▶ _Exercise requirements_:
Show the lines of the material that contain the word "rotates".

▶ _Information provided_:
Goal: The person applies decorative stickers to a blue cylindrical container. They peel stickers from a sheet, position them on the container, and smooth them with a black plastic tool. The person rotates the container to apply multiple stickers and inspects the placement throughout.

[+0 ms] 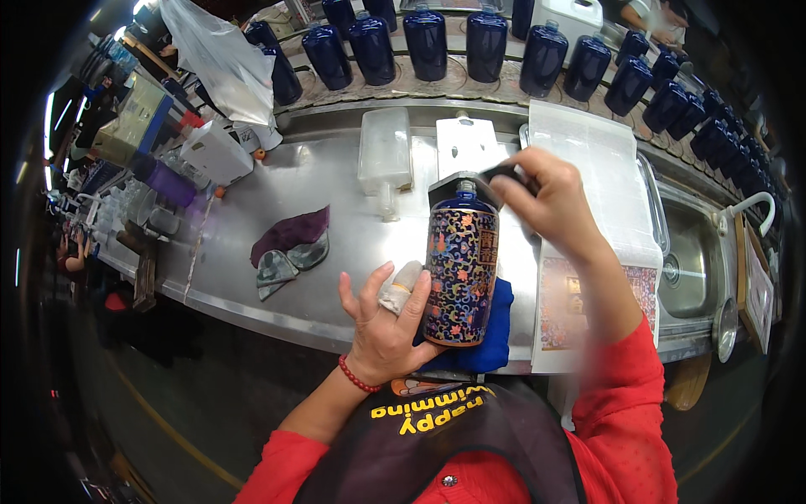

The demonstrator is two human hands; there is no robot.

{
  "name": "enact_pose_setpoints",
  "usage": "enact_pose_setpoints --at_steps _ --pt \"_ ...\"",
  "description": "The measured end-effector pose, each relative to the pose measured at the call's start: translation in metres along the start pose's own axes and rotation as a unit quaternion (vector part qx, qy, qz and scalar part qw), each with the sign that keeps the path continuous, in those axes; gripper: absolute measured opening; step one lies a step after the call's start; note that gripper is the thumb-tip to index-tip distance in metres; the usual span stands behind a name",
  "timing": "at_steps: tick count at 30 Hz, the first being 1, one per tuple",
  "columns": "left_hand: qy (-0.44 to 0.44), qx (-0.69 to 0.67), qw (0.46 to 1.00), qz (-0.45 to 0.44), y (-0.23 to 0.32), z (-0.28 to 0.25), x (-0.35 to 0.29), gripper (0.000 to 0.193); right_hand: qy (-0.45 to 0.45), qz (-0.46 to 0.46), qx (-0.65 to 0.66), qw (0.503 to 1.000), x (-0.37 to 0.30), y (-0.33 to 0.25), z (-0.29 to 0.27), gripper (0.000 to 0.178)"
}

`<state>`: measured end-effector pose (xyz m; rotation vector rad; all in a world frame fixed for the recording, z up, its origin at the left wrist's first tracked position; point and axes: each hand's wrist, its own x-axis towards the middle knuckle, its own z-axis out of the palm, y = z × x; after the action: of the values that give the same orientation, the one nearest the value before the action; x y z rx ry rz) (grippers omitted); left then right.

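A dark blue bottle [460, 277] covered in coloured floral decoration lies tilted in front of me, its neck pointing away. Against its left side and lower end rests my left hand [382, 328], thumb at the base and the other fingers spread; one finger wears a pale wrap [395, 296]. My right hand [546, 197] is closed around a black, flat-bladed tool [453, 180] resembling a scraper, its blade at the bottle's shoulder, beside the neck. Under the bottle is a folded blue cloth [495, 332].
A clear empty bottle [384, 155], white box [467, 144] and dark cloths [294, 242] lie on the metal table [311, 176]. Patterned sheets [567, 307] and a sink [687, 260] are at right. Plain blue bottles [426, 44] line a conveyor behind; another person [659, 21] is at far right.
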<state>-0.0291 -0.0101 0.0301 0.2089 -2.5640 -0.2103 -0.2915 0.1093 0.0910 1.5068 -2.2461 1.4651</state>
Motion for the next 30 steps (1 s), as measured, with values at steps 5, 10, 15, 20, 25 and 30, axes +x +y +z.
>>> enact_pose_setpoints --at_steps 5,10,15,20,25,30 --pt "0.020 -0.022 0.999 0.018 0.000 0.000 0.003 0.096 -0.055 0.020 -0.015 0.998 0.008 -0.015 0.001 0.014" --pt "-0.016 -0.109 0.993 -0.040 -0.007 0.005 0.006 0.103 -0.135 0.063 0.061 0.987 0.017 -0.031 0.004 0.014" --pt "0.003 -0.043 0.999 0.004 -0.003 0.001 0.004 0.100 -0.145 0.097 0.109 0.979 0.012 -0.030 0.002 0.018" --pt "0.007 -0.103 0.994 -0.032 -0.002 0.005 0.006 0.107 -0.053 0.215 0.089 0.971 0.004 -0.026 0.002 0.021" --pt "-0.014 -0.066 0.998 -0.009 -0.007 0.005 0.007 0.109 -0.029 0.098 0.007 0.995 -0.001 -0.027 0.002 0.024" --pt "-0.003 -0.089 0.996 -0.006 -0.006 0.007 0.007 0.109 -0.147 0.065 0.131 0.978 -0.029 -0.017 0.005 0.020"
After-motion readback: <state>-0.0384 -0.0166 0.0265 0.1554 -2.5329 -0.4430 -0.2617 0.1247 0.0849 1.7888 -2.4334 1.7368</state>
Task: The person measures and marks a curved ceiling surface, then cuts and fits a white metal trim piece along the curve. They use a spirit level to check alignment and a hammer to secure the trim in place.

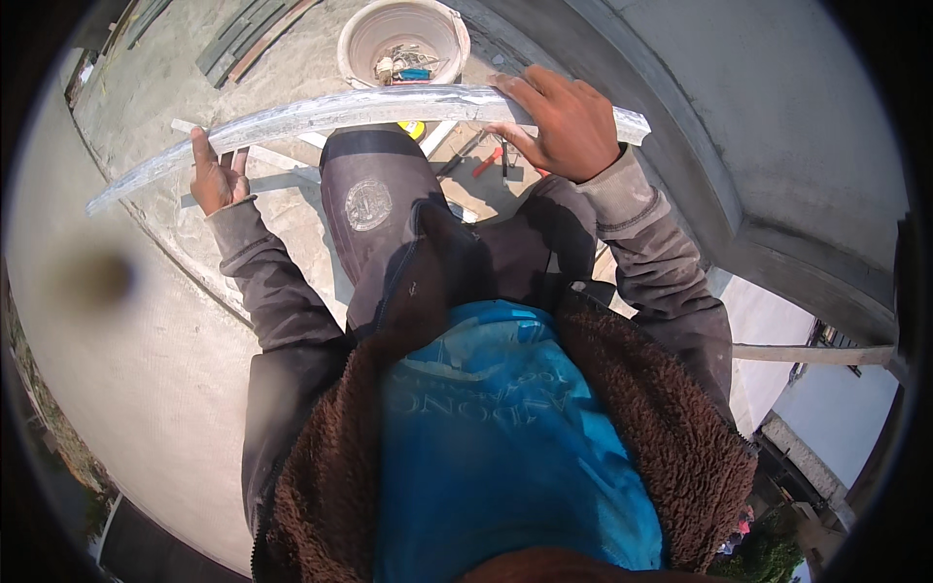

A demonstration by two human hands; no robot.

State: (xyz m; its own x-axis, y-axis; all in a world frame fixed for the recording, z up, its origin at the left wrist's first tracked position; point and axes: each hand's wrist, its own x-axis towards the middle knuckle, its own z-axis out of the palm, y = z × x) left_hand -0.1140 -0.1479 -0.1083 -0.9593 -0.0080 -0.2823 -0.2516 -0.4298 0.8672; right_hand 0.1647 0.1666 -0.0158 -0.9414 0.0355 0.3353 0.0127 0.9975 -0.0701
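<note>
A long pale metal bar (360, 109), streaked with white residue, spans the space above my knees; the fisheye view makes it look bowed. My right hand (567, 121) is closed over the bar near its right end, with the thumb on the near side. Farther along to the left, my left hand (220, 173) grips the bar with one digit over its near face and the other fingers partly hidden. Just beyond the bar's middle stands a whitish bucket (451, 47) with tangled string and a blue item inside. A yellow round item (413, 128) shows partly below the bar.
Red-handled tools (488, 161) lie on the dusty floor between my knees. Long dark strips (243, 39) lie at the far left. A grey concrete wall (807, 126) with a stepped base rises on my right. White strips (277, 155) lie beneath the bar.
</note>
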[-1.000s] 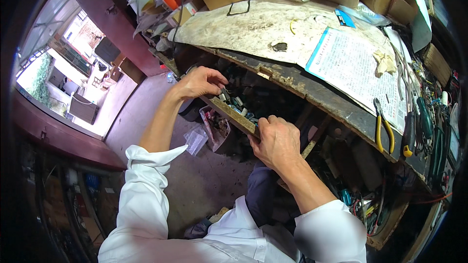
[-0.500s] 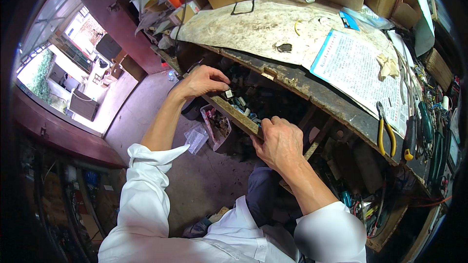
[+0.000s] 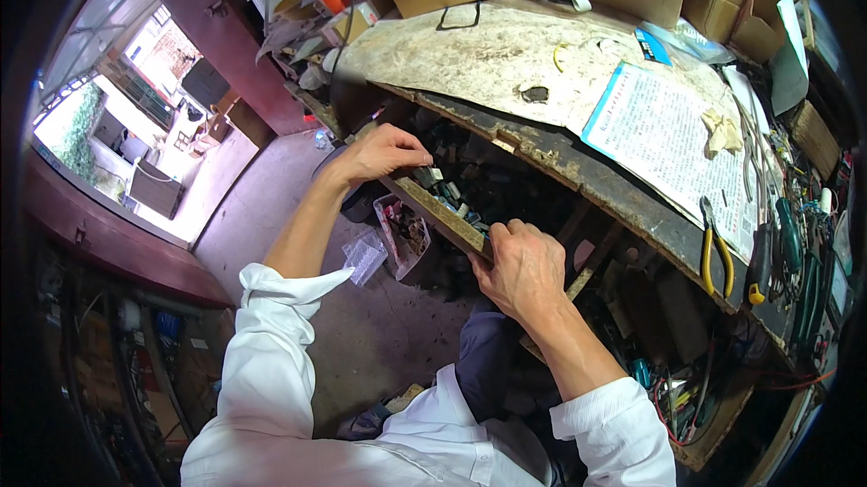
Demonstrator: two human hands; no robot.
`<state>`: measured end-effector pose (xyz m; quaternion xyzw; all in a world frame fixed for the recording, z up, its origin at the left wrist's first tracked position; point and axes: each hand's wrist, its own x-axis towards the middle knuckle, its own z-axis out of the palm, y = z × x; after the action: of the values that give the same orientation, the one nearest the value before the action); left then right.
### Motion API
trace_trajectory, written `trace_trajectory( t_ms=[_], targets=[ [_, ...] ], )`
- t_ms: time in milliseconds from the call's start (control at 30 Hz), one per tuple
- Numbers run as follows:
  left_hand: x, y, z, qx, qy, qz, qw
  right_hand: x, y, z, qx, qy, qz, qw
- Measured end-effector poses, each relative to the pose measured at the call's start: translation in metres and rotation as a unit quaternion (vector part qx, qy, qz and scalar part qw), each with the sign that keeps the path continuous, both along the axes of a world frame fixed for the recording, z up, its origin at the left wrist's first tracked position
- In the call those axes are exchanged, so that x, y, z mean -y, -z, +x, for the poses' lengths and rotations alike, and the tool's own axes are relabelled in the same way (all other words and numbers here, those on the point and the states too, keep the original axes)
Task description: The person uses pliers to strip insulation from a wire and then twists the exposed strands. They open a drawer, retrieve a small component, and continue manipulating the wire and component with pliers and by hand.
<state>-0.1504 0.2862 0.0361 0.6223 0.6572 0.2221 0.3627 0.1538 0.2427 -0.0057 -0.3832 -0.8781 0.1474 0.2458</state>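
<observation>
Grey floor [image 3: 293,182] is stretching beneath one cluttered bench [image 3: 632,201]. Under its edge, one wooden drawer [image 3: 444,219] is standing open. On top, one blue-edged sheet [image 3: 659,144] is showing print too small to read; one pair of yellow-handled pliers [image 3: 707,259] is lying nearby. Of two hands, the right hand [image 3: 524,269] is clasping the drawer's front; the left hand [image 3: 384,153] is pinching one small pale part [image 3: 435,175] over the drawer.
</observation>
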Motion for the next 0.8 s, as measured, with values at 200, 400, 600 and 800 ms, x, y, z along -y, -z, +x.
trace_trajectory(
  t_ms=[200, 400, 600, 800],
  targets=[
    [-0.005, 0.001, 0.008, -0.03, -0.031, -0.016, 0.999, 0.0, 0.0, 0.001, 0.005, 0.009, -0.01, 1.0],
    [-0.008, 0.01, 0.005, -0.046, -0.038, -0.017, 0.998, 0.0, -0.002, 0.001, -0.002, -0.004, 0.008, 1.0],
    [-0.008, 0.012, 0.002, -0.061, -0.022, 0.003, 0.998, 0.0, -0.003, 0.001, 0.013, -0.005, -0.001, 1.0],
    [-0.009, -0.005, -0.013, -0.045, -0.1, 0.083, 0.991, 0.0, -0.005, 0.001, 0.006, 0.001, -0.002, 1.0]
  ],
)
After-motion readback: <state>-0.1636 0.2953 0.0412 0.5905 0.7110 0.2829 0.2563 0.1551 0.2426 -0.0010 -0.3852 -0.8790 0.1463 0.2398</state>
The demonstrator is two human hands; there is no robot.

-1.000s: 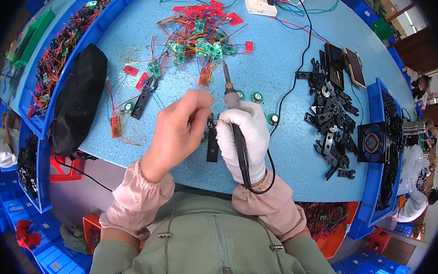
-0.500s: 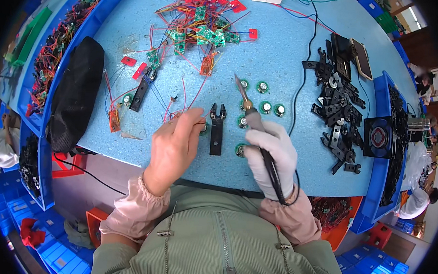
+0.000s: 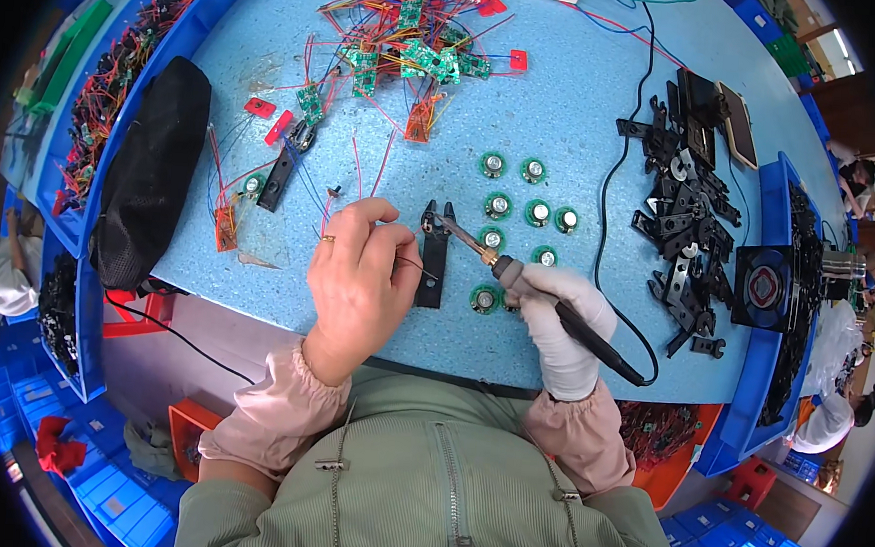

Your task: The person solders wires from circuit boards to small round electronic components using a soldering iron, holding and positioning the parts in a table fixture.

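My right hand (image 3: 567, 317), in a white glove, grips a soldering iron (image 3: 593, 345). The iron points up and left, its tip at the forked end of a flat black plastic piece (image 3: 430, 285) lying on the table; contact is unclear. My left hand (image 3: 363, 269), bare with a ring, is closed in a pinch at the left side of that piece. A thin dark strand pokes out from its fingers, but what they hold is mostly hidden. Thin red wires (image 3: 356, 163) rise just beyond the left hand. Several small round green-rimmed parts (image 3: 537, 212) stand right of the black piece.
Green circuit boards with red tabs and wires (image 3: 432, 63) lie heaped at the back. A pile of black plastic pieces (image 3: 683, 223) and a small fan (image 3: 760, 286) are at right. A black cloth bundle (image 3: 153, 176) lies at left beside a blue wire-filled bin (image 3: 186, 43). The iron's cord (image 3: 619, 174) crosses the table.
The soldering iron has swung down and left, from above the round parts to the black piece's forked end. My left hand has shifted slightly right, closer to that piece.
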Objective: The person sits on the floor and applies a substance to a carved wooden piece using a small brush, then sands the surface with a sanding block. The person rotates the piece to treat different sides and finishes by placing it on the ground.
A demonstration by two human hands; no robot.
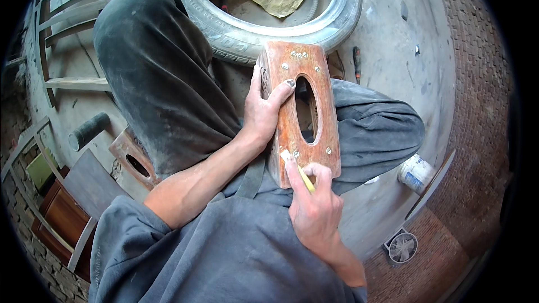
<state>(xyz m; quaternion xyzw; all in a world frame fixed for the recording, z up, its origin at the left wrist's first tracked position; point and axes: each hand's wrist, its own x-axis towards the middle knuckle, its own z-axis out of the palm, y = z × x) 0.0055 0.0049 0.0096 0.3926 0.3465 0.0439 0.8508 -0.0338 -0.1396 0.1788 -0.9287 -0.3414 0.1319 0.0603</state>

▶ _Result below_:
Goal: The person applies decorative stickers to a blue cylindrical container. They peel stickers from a sheet, position them on the container, and smooth them with a black plastic tool. The person rotates the container to apply multiple stickers and inspects the placement throughout.
Objective: The person sits on the floor and applies a substance to a carved wooden piece using a small brush, then sands the surface with a sanding block. The person rotates the piece to treat different sides and finishes by placing it on the ground.

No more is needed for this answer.